When von Neumann framed (if only theoretically) the consumer as rational, he helped endorse the free market itself as a rational, self-correcting, self-optimizing place. But the real world and its various markets are bigger and more intricate than the models of game theory, of course: No one has perfect information or consistent beliefs, no one acts in the realm of unalloyed reason. One game theorist, Ariel Rubinstein, called his field “a collection of fables”—very useful for detached analysis, but useless to reach conclusions about “what to do tomorrow, or how to reach an agreement between the West and Iran.” Von Neumann implicitly wanted, however, to apply game theory to the full-blown war with the Soviet Union that he thought was imminent—and game theory recommended a surprise, preemptive attack by the United States. “If you say why not bomb them tomorrow, I say why not today?” he said in 1950. “If you say today at 5 o’clock, I say why not one o’clock?”
It’s hard to know if von Neumann truly believed that—and truly believed, more generally, that life and society are best organized by mathematical logic. He was fond of provocation, and his proposal of a lunchtime nuke over Moscow may have been made for sheer effect. But he also seemed to conduct his own affairs on the basis of pure mind. In his work, Macrae tells us, von Neumann never had strokes of irrational intuition, the kind that result in startling new ideas; his friend Einstein had many, and von Neumann envied them. With people, he was gregarious and charming, but “he tended to be oblivious to the emotional needs of those around him,” his daughter, Marina, said to Bhattacharya. (Marina was two when her parents divorced; her father agreed to let her live with him only after she turned 12, when she was “approaching the age of reason.”)

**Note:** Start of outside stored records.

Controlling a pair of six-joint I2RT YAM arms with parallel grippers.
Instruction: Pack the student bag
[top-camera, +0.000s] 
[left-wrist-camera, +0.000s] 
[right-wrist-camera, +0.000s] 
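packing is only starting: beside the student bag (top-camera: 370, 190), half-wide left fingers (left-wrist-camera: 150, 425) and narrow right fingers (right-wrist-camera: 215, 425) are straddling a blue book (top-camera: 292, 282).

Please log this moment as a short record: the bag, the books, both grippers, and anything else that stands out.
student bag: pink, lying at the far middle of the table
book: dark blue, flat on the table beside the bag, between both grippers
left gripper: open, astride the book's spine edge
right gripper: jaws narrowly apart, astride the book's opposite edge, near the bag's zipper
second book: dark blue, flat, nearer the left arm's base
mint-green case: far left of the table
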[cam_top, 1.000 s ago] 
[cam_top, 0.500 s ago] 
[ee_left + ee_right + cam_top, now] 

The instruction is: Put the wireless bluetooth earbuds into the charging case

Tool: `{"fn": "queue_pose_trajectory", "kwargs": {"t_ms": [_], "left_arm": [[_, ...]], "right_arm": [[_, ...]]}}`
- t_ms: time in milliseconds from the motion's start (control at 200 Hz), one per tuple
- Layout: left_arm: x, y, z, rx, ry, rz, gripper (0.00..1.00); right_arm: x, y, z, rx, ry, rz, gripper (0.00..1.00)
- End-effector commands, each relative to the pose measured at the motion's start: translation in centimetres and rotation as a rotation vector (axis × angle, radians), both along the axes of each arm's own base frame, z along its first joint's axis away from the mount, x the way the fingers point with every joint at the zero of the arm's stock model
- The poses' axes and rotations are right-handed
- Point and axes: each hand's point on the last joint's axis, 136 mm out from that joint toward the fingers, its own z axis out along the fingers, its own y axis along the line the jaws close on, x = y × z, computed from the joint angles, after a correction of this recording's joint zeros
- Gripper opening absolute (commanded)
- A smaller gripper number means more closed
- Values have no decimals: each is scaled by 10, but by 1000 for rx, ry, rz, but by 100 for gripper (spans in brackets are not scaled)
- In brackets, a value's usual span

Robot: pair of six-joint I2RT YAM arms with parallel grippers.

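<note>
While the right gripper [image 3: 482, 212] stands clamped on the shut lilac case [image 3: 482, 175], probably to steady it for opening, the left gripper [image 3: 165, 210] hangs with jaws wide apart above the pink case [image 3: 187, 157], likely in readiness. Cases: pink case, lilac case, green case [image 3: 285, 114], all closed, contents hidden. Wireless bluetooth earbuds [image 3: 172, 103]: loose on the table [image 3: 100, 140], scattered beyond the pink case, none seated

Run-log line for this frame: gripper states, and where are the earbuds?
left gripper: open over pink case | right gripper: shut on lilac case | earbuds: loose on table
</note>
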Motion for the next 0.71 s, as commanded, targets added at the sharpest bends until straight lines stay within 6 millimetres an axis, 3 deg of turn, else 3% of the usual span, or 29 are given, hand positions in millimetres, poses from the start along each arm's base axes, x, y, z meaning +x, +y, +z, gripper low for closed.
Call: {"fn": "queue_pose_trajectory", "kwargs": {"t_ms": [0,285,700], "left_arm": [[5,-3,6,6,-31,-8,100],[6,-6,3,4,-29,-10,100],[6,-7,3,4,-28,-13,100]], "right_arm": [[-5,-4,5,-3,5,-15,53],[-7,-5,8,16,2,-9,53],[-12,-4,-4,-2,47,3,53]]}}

Von Neumann’s colleagues joked that he was a visitor from some species with an advanced intellect, and that he’d merely studied humans in enough detail to imitate them to perfection. The jibe hinted at an image of a man somehow displaced in space and time. Bhattacharya locates that space and time in the future—the future as seen from the 1940s, certainly, but also the future as seen from 2022. One of von Neumann’s last essays, titled “Can We Survive Technology?” and published in 1955, discusses the adverse effects of climatic shifts; other papers dwelled on artificial intelligence, technological singularities, and self-replicating automata, the obsessions of our coming decades. Von Neumann isn’t done with us yet.